In order for light-emitting diodes (LEDs) to gain more of the lighting market, improvements in efficiency and manufacturing cost may be required. In many processes, etching is used to form mesas between LEDs. This etching step is one area that can be improved. Defects and dislocations in the GaN of an LED create centers for etch rate enhancement or reduction. These centers result in cavities, nano-pillars/nano-columns, roughness, or other etch imperfections. In addition, different crystal orientations result in different etch rates. Furthermore, the etch rate of GaN or other compound semiconductors may be slow or provide paths for leakage in a device.

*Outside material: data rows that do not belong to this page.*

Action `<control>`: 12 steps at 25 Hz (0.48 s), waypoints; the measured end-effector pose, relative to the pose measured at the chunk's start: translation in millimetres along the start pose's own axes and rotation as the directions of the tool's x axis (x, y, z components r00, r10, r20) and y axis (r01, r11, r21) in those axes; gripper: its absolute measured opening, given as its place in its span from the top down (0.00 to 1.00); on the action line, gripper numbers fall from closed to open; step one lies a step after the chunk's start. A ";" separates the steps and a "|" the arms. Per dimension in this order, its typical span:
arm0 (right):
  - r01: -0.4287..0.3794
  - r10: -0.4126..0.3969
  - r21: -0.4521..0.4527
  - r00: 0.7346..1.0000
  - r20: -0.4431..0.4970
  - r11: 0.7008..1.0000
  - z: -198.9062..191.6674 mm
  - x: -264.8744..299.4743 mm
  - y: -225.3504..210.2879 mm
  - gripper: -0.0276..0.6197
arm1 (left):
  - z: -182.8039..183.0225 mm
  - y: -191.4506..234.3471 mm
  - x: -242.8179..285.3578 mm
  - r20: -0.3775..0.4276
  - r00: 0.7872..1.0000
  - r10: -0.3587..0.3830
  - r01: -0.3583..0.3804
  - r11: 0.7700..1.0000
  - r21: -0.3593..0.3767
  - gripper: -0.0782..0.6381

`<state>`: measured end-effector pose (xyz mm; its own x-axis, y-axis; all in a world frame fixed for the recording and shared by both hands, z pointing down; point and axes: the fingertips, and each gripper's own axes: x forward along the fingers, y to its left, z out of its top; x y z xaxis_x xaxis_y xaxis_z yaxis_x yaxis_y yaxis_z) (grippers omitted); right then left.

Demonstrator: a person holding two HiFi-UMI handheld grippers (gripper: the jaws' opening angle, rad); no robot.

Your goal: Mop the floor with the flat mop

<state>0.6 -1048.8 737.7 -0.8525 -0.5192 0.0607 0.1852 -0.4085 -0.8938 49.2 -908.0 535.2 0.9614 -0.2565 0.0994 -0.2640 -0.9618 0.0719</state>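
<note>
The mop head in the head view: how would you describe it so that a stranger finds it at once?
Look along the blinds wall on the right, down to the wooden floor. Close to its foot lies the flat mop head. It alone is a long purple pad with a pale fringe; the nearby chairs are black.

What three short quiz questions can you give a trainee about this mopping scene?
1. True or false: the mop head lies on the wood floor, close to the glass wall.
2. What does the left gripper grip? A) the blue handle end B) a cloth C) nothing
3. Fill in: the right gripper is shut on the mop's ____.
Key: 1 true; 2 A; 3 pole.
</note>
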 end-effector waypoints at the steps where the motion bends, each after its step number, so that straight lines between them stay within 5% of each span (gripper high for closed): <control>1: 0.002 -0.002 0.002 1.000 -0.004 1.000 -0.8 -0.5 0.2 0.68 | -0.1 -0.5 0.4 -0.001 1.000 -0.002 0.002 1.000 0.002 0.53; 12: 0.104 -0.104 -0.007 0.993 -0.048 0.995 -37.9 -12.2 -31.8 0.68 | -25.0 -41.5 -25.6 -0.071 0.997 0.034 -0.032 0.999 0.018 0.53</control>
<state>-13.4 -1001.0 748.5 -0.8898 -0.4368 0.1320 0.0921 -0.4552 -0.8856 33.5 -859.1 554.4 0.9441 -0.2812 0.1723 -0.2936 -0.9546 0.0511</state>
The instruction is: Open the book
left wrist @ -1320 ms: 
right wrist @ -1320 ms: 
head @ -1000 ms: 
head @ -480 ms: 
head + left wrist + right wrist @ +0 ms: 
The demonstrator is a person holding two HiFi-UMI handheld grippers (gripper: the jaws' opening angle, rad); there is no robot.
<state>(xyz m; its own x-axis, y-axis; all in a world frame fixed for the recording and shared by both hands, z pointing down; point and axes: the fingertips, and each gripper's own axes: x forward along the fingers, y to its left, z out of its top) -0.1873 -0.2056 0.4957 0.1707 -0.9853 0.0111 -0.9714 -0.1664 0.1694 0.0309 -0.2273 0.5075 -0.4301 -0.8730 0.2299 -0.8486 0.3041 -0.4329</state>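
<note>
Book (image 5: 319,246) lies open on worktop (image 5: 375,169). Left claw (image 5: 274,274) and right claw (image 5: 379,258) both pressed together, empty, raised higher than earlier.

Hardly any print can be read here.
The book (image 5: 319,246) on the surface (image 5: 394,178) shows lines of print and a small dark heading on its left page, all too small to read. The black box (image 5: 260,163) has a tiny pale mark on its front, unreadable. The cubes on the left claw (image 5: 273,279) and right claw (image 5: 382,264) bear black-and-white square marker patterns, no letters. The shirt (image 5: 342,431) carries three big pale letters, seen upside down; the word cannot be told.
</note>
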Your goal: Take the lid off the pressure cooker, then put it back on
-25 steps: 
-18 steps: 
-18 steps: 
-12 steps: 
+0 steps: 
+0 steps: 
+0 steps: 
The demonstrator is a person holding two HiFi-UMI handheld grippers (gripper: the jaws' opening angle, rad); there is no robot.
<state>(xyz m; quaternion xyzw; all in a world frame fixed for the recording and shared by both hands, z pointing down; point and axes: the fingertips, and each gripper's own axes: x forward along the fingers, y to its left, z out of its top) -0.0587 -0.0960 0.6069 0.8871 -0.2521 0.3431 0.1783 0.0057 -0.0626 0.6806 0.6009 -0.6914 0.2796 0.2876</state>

Ion implantation may be used to amorphize or damage the defects or dislocations of a compound semiconductor, such as GaN, or some other material. The etch rate is affected if the material being etched is amorphized. FIG. 1 is a cross-sectional side view of a GaN workpiece. The workpiece 100 has a GaN layer 116 and substrate 102 composed of sapphire. A mask 103, which may be photoresist or some other hard mask, is disposed on the surface of the GaN layer 116. The distance between the top surface of the GaN layer 116 with the mask 103 to the sapphire substrate 102 may be at least 1 μm, as seen by length 115 in FIG. 1. In another example, the length 115 may be at least 10 μm. Implantation from the surface to the desired depth in GaN layer 116 may be costly and time consuming and require multi-energy implantation as high as 10 MeV and a dose as high as 1E18. This may be too slow or expensive for commercial manufacturing. Lateral straggle also may occur, which could potentially damage the material of the GaN layer 116. Furthermore, point defects and dislocations formed during GaN growth may cause defects at the bottom of any trench that is formed in the GaN layer 116. This may be at least partly due to the lattice mismatch between the GaN layer 116 and the substrate 102, which will be worse closest to the intersection of the GaN layer 116 and substrate 102. What is needed is an improved method of implanting a workpiece to improve etching.